[[ Given information, beginning ]]
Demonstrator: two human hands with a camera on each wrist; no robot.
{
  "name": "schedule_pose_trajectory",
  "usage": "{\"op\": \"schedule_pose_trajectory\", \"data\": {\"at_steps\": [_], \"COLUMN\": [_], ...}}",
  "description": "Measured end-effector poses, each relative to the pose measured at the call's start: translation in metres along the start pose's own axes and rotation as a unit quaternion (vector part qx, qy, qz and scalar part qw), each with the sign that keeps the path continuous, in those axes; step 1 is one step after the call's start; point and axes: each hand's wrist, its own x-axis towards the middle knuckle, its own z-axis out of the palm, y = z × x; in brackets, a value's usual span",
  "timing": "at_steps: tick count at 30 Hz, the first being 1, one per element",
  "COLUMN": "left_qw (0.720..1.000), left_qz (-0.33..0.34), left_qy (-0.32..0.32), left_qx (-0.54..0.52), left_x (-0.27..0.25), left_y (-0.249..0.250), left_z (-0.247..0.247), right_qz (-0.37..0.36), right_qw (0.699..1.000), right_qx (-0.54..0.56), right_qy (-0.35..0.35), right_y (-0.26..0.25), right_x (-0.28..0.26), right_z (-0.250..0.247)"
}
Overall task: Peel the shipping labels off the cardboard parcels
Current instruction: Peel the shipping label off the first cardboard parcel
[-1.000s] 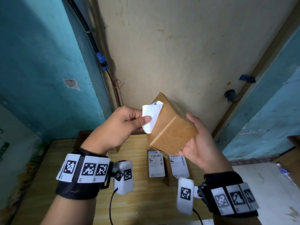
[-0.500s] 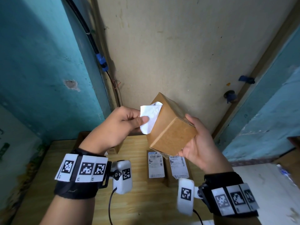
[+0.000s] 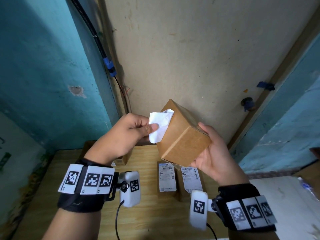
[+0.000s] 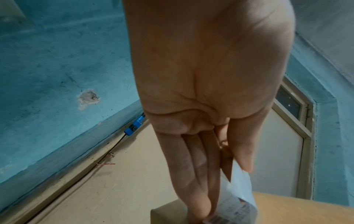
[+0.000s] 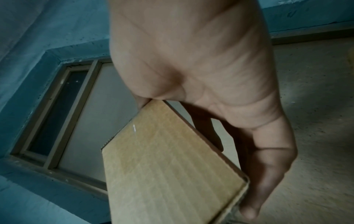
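A small brown cardboard parcel [image 3: 181,134] is held up above the table, tilted, gripped from below and behind by my right hand [image 3: 210,153]. A white shipping label [image 3: 160,126] hangs half peeled from the parcel's left face, blank back toward me. My left hand [image 3: 136,129] pinches that loose label between thumb and fingers. The left wrist view shows the label [image 4: 242,191] under my fingers [image 4: 193,174], its printed side with a barcode facing the box. In the right wrist view the parcel [image 5: 168,171] lies across my right palm.
Two more parcels with labels [image 3: 167,176] [image 3: 191,179] lie on the wooden table [image 3: 152,217] below my hands. Another cardboard box [image 3: 127,157] stands at the table's back left. A beige door and teal walls rise close behind. A white surface [image 3: 284,201] adjoins on the right.
The left hand has pulled the label a little further left and off the parcel. The right hand and parcel stay almost still.
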Motion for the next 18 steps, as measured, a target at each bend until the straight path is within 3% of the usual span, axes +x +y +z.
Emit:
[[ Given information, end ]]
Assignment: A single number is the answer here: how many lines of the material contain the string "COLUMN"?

Expected answer: 2